:: Your assignment ::
Return the records, each one exactly as written.

:: Data section ::
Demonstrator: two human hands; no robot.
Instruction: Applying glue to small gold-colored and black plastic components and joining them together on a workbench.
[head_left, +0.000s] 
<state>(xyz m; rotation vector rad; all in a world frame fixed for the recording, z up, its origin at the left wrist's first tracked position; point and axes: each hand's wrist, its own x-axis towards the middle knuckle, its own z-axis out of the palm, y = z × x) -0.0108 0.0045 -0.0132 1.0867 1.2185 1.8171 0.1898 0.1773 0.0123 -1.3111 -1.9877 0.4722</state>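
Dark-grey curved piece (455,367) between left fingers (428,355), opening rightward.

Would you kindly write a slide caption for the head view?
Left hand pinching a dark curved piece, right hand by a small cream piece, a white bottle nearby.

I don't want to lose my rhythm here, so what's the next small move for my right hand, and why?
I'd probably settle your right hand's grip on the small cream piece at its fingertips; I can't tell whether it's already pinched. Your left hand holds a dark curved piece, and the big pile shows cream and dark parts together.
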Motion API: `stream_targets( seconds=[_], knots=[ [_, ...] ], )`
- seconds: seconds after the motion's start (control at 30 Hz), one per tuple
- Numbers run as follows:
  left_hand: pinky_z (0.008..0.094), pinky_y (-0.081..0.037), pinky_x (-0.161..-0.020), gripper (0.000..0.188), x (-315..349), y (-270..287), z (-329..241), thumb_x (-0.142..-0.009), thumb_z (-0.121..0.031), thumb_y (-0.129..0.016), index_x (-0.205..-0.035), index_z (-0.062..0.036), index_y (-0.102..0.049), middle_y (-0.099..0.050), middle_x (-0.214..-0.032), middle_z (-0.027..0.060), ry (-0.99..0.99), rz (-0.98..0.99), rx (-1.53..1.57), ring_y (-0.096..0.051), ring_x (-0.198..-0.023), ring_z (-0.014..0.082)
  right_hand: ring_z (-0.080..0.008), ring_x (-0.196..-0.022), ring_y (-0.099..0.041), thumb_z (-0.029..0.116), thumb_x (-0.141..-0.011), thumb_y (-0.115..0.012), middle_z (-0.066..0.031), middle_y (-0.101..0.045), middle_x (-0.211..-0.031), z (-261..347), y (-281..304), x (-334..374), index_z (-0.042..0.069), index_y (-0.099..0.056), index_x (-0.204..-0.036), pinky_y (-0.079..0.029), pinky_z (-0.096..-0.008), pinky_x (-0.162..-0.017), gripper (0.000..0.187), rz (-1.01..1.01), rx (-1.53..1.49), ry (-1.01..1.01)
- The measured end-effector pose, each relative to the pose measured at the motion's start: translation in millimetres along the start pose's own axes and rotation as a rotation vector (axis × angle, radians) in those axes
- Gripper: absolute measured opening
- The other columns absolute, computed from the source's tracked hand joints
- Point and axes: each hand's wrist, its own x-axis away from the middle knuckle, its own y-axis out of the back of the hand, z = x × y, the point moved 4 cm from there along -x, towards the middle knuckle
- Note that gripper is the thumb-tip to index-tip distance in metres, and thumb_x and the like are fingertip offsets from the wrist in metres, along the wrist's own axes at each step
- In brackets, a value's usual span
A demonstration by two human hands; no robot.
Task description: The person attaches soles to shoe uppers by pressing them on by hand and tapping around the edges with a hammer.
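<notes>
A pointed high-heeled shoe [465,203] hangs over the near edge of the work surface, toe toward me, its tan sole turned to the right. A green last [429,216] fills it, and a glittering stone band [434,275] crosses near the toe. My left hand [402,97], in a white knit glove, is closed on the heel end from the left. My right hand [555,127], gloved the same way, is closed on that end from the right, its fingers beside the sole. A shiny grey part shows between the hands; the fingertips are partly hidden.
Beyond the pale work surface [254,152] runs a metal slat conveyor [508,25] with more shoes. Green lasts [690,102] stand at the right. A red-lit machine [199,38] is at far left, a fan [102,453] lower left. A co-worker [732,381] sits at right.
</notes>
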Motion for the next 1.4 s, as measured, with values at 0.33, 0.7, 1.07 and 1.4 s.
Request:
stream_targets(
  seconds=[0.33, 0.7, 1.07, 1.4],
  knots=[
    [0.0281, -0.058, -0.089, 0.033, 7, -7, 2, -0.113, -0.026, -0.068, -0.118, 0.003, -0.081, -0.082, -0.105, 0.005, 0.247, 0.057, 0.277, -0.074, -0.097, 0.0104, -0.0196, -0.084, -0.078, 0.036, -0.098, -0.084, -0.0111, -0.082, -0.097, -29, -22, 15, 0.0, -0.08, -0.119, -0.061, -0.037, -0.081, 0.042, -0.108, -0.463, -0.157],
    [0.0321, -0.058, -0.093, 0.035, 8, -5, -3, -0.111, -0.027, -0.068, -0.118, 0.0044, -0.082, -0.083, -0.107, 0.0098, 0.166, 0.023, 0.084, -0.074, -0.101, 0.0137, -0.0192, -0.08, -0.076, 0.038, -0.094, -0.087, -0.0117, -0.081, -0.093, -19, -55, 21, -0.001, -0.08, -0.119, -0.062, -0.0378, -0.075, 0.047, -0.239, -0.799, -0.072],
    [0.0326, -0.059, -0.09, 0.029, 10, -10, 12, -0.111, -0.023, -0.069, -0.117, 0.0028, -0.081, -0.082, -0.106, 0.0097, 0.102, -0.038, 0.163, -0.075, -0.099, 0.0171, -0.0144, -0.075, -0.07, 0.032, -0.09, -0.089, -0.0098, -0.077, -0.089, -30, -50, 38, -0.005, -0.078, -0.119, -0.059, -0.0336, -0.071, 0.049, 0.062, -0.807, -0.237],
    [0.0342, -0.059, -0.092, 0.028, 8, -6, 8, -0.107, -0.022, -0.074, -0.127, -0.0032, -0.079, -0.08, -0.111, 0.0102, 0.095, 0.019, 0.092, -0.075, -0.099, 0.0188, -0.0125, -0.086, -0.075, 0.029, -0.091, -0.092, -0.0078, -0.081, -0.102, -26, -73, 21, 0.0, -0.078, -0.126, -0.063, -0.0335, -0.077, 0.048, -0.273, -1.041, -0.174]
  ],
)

:: Your response ::
Demonstrator: two human hands; no robot.
Instruction: Applying glue to small gold-colored and black plastic components and joining them together on a workbench.
[head_left, +0.000s] 
<state>(xyz m; rotation vector rad; all in a world frame fixed for the recording, z up, its origin at the left wrist's first tracked position; point and axes: each hand's wrist, its own x-axis towards the middle knuckle, its own z-axis out of the palm, y = z × x) -0.0108 0.0045 -0.0132 1.0867 1.2185 1.8171 0.1898 0.1773 0.0123 -1.3111 -1.9877 0.4722</state>
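Dark-grey curved piece (455,367) between left fingers (428,355), opening rightward.

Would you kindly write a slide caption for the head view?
Left hand pinching a dark curved piece, right hand by a small cream piece, a white bottle nearby.

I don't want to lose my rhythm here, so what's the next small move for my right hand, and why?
I'd probably settle your right hand's grip on the small cream piece at its fingertips; I can't tell whether it's already pinched. Your left hand holds a dark curved piece, and the big pile shows cream and dark parts together.
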Motion API: `stream_targets( seconds=[_], knots=[ [_, ...] ], )`
- seconds: seconds after the motion's start (control at 30 Hz), one per tuple
- Numbers run as follows:
  left_hand: pinky_z (0.008..0.094), pinky_y (-0.081..0.037), pinky_x (-0.161..-0.020), gripper (0.000..0.188), x (-315..349), y (-270..287), z (-329..241), thumb_x (-0.142..-0.009), thumb_z (-0.121..0.031), thumb_y (-0.129..0.016), index_x (-0.205..-0.035), index_z (-0.062..0.036), index_y (-0.102..0.049), middle_y (-0.099..0.050), middle_x (-0.214..-0.032), middle_z (-0.027..0.060), ry (-0.99..0.99), rz (-0.98..0.99), rx (-1.53..1.57), ring_y (-0.096..0.051), ring_x (-0.198..-0.023), ring_z (-0.014..0.082)
  right_hand: ring_z (-0.080..0.008), ring_x (-0.196..-0.022), ring_y (-0.099..0.041), thumb_z (-0.029..0.116), thumb_x (-0.141..-0.011), thumb_y (-0.115..0.012), middle_z (-0.066..0.031), middle_y (-0.101..0.045), middle_x (-0.211..-0.031), z (-261..347), y (-281..304), x (-334..374), index_z (-0.042..0.069), index_y (-0.099..0.056), index_x (-0.204..-0.036), pinky_y (-0.079..0.029), pinky_z (-0.096..-0.008), pinky_x (-0.162..-0.017), gripper (0.000..0.187), rz (-1.01..1.01), rx (-1.53..1.49), ry (-1.01..1.01)
- The measured end-effector pose, each relative to the pose measured at the motion's start: translation in millimetres along the start pose's own axes and rotation as a rotation vector (axis × angle, radians) in those axes
- Gripper: absolute measured opening
- The other columns absolute, computed from the source's tracked hand joints
- Point and axes: each hand's wrist, its own x-axis away from the middle knuckle, its own y-axis out of the back of the hand, z = x × y, the point moved 4 cm from there along -x, towards the middle knuckle
- Note that gripper is the thumb-tip to index-tip distance in metres, and thumb_x and the like are fingertip offsets from the wrist in metres, along the wrist's own axes at each step
- In brackets, a value's usual span
A demonstration by two human hands; no robot.
Task description: The person attaches soles to shoe uppers by pressing them on by hand and tapping around the edges with a hammer.
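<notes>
A pointed high-heeled shoe [465,203] hangs over the near edge of the work surface, toe toward me, its tan sole turned to the right. A green last [429,216] fills it, and a glittering stone band [434,275] crosses near the toe. My left hand [402,97], in a white knit glove, is closed on the heel end from the left. My right hand [555,127], gloved the same way, is closed on that end from the right, its fingers beside the sole. A shiny grey part shows between the hands; the fingertips are partly hidden.
Beyond the pale work surface [254,152] runs a metal slat conveyor [508,25] with more shoes. Green lasts [690,102] stand at the right. A red-lit machine [199,38] is at far left, a fan [102,453] lower left. A co-worker [732,381] sits at right.
</notes>
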Motion for the next 1.4 s, as measured, with values at 0.33, 0.7, 1.07 and 1.4 s.
Request:
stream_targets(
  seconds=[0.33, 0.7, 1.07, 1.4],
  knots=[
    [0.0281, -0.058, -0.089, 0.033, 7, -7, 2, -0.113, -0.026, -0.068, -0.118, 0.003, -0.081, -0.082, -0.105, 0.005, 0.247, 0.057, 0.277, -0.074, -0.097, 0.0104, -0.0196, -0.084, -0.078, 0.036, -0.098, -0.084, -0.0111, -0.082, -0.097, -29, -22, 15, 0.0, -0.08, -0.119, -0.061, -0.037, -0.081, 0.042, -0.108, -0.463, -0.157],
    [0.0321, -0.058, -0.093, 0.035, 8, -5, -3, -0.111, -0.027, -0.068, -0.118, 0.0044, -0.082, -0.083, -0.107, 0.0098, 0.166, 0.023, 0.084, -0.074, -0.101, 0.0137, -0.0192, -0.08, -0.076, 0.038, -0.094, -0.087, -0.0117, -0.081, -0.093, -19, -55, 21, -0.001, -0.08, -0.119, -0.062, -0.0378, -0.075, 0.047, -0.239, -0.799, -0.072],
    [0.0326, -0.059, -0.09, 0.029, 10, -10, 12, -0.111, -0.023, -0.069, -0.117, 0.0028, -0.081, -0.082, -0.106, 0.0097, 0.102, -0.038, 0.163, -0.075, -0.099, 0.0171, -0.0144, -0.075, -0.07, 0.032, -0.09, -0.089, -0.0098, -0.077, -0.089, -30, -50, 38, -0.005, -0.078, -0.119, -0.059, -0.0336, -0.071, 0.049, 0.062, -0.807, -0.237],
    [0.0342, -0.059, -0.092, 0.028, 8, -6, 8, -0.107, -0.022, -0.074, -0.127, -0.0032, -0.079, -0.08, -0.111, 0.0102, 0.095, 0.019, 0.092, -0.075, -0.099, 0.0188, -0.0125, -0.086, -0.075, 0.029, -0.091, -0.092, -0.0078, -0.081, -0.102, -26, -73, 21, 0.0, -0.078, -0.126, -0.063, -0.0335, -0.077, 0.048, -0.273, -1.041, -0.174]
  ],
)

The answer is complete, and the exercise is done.